**Task description**:
The entries below contain a line with "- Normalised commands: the" and a line with "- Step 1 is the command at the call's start". Quote exactly those two lines and all lines between them.

**Available data**:
========================

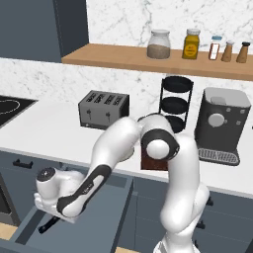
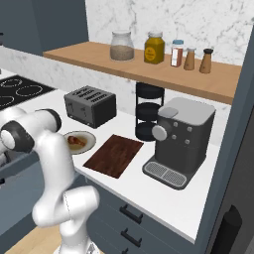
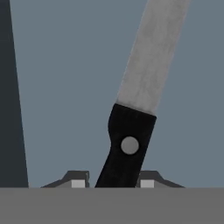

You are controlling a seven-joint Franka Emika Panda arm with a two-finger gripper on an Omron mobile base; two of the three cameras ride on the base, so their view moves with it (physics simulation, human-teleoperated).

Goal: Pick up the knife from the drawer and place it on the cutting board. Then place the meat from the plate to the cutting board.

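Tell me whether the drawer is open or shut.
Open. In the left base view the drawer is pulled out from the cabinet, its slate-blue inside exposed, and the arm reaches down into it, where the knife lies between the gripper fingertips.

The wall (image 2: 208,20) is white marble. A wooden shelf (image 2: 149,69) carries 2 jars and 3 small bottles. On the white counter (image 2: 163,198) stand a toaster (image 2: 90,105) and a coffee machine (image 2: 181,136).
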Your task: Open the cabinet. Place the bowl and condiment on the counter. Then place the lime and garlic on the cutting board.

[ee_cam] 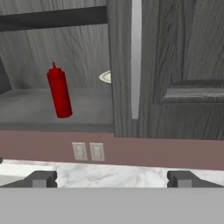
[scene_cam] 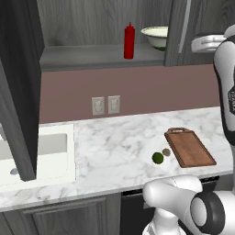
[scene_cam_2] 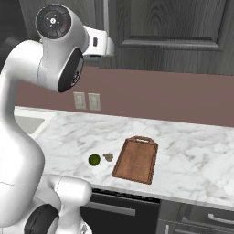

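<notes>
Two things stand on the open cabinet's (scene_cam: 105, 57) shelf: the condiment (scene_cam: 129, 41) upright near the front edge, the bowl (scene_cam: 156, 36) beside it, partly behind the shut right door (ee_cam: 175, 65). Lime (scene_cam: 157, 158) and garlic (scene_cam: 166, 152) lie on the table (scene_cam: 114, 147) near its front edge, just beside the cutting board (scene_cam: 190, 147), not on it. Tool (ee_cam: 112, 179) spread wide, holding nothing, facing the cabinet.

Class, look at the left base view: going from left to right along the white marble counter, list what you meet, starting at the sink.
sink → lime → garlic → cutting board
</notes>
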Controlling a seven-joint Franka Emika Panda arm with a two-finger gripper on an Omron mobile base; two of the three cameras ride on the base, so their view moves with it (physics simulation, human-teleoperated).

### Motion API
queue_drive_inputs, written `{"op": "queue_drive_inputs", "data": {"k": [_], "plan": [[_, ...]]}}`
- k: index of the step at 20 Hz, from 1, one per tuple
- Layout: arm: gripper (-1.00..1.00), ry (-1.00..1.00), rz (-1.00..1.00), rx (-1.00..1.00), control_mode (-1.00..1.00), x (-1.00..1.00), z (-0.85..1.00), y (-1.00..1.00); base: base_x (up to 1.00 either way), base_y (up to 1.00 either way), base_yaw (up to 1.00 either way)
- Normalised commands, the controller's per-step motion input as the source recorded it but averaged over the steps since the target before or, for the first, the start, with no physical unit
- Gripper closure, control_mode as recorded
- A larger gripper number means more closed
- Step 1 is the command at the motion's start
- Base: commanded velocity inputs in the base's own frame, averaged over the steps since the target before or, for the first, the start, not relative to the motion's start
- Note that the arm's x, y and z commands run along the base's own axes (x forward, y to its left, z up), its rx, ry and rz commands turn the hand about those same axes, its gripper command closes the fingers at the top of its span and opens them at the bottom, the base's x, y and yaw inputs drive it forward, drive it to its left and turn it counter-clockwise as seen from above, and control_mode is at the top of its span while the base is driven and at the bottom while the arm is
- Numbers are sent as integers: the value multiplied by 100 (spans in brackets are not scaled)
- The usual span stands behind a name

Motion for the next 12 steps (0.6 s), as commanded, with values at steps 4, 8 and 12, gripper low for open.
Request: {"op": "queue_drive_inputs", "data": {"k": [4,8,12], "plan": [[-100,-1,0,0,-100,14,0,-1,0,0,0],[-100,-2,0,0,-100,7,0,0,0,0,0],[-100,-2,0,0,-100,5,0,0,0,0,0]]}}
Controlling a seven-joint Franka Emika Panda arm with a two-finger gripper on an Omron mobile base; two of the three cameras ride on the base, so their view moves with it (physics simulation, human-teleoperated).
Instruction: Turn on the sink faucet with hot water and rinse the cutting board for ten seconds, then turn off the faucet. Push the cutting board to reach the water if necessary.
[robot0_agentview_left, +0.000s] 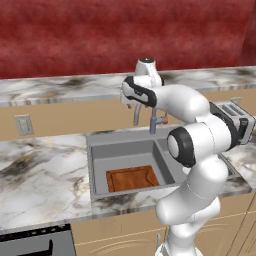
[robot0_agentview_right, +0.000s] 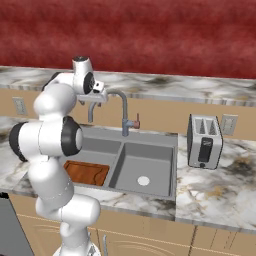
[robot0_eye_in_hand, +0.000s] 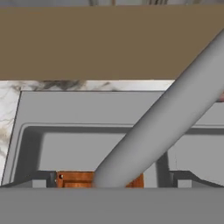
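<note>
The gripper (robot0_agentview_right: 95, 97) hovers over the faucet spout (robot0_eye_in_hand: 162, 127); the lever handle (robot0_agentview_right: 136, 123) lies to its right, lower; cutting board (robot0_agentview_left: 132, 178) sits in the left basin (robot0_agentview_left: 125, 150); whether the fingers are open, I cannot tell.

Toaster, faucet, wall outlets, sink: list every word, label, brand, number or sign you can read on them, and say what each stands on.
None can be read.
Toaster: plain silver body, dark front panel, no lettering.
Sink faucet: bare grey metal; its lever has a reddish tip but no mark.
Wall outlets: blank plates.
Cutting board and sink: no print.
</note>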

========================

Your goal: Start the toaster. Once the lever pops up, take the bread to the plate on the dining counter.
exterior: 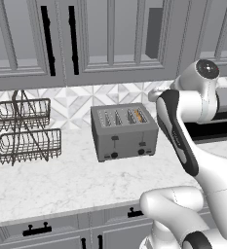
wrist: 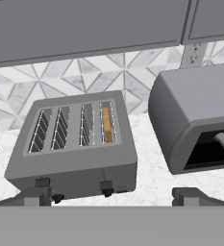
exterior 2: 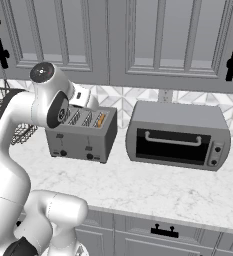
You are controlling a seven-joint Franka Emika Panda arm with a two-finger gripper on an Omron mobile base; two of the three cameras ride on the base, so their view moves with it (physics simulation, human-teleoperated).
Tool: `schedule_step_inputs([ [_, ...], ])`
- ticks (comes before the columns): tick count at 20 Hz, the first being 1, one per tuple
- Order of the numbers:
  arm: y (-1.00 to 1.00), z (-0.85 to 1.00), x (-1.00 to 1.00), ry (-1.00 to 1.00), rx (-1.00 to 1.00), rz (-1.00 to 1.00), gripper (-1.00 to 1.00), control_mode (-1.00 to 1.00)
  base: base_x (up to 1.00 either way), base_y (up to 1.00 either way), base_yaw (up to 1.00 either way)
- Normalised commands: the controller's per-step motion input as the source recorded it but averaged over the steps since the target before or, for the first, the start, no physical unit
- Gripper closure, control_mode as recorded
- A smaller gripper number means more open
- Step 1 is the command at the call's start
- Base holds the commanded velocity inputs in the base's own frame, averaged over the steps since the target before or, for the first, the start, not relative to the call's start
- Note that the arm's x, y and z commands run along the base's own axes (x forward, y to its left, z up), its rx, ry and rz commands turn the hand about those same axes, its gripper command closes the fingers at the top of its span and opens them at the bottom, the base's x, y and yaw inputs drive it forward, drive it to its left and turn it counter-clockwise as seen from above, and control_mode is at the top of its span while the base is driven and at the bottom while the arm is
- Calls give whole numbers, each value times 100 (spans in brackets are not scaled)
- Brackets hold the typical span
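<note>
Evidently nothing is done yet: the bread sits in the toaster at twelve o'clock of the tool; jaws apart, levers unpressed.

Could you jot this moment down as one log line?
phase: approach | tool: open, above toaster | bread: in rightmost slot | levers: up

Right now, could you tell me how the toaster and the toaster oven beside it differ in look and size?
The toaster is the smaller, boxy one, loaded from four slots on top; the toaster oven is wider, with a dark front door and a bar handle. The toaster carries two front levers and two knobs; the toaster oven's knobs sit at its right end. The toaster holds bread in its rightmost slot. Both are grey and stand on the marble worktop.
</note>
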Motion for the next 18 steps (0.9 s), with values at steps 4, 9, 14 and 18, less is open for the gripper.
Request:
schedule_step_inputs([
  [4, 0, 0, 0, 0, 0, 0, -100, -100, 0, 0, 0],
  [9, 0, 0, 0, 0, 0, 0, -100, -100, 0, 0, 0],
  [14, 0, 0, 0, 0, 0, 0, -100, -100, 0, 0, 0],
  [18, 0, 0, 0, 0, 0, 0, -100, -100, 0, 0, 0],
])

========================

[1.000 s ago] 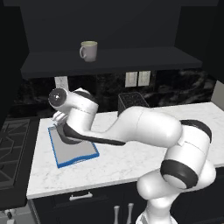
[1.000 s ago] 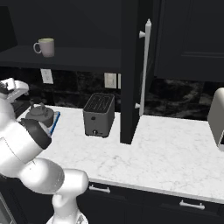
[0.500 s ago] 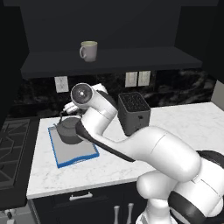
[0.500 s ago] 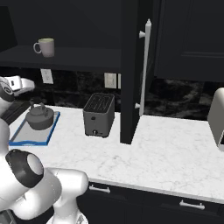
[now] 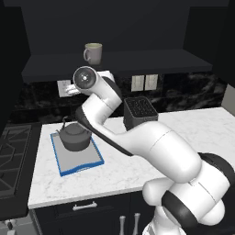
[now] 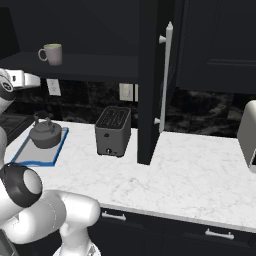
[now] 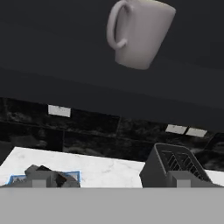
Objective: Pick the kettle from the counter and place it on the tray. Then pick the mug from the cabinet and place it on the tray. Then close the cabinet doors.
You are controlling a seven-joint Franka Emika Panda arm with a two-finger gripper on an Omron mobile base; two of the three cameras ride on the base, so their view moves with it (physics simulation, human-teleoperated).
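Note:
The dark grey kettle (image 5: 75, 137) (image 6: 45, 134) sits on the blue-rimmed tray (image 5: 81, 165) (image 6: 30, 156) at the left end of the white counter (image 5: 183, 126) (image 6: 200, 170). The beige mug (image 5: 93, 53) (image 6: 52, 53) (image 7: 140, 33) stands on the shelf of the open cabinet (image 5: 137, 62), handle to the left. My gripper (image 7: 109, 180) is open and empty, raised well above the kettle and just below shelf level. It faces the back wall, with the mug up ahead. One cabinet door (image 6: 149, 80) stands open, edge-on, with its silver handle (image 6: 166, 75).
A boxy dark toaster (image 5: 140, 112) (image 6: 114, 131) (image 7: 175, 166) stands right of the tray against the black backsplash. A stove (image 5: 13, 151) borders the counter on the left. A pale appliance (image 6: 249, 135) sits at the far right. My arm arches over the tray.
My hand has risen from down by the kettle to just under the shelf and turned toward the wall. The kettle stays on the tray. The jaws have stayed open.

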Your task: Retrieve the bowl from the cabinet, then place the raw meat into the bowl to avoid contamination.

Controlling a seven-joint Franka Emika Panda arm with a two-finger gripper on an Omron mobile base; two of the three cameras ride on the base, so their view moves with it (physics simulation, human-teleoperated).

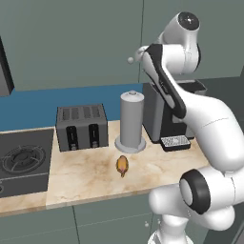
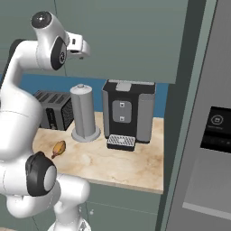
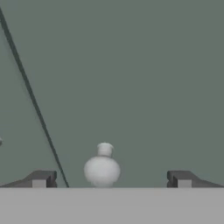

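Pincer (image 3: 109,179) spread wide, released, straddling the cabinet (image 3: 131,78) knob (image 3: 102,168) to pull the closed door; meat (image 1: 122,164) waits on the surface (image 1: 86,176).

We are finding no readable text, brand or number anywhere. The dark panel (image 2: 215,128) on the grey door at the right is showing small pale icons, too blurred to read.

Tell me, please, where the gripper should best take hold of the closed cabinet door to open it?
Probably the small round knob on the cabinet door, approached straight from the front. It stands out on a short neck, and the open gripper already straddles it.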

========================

**Task output**:
- Normalised commands: the controller's per-step motion input as the source recorded it but averaged over the steps since the target before or, for the first, the start, no physical unit
- Gripper closure, control_mode as recorded
- A smaller gripper number means more open
- Step 1 is the command at the call's start

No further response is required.